[Work instructions]: Leave out the pictures and restate the rest of the data exactly.

[Recorded information]:
──────

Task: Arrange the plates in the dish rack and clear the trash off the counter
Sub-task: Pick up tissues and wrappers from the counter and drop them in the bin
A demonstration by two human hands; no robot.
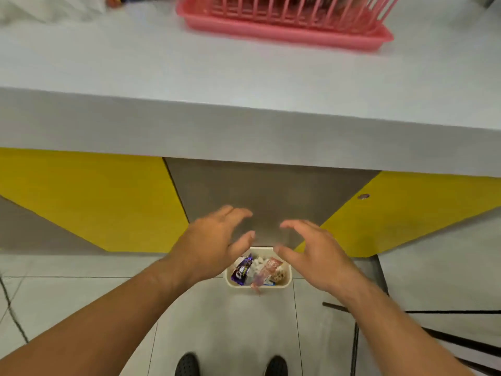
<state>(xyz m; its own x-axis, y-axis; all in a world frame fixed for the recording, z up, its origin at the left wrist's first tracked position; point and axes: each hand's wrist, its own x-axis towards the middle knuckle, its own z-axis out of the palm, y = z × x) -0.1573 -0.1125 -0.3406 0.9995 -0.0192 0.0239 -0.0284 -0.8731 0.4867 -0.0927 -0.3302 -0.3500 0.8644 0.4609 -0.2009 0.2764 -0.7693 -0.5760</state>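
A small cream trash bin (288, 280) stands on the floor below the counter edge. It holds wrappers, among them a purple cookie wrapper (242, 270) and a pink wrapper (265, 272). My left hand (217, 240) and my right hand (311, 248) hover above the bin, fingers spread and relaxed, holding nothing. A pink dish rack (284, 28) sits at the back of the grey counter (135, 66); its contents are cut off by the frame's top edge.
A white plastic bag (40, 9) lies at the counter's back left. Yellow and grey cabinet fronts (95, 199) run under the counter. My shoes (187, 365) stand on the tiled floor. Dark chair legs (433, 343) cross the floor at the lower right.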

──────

[Problem solution]:
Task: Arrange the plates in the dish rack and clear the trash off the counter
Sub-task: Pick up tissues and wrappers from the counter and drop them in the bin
A demonstration by two human hands; no robot.
<state>(xyz m; its own x-axis, y-axis; all in a world frame fixed for the recording, z up, its origin at the left wrist's first tracked position; point and axes: each hand's wrist, its own x-axis towards the middle knuckle, its own z-axis out of the palm, y = z × x) -0.1573 -0.1125 -0.3406 0.9995 -0.0192 0.0239 -0.0284 -0.8731 0.4867 -0.0927 -0.3302 -0.3500 0.8644 0.4609 -0.2009 0.2764 -0.7693 -0.5760</state>
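A small cream trash bin (288, 280) stands on the floor below the counter edge. It holds wrappers, among them a purple cookie wrapper (242, 270) and a pink wrapper (265, 272). My left hand (217, 240) and my right hand (311, 248) hover above the bin, fingers spread and relaxed, holding nothing. A pink dish rack (284, 28) sits at the back of the grey counter (135, 66); its contents are cut off by the frame's top edge.
A white plastic bag (40, 9) lies at the counter's back left. Yellow and grey cabinet fronts (95, 199) run under the counter. My shoes (187, 365) stand on the tiled floor. Dark chair legs (433, 343) cross the floor at the lower right.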

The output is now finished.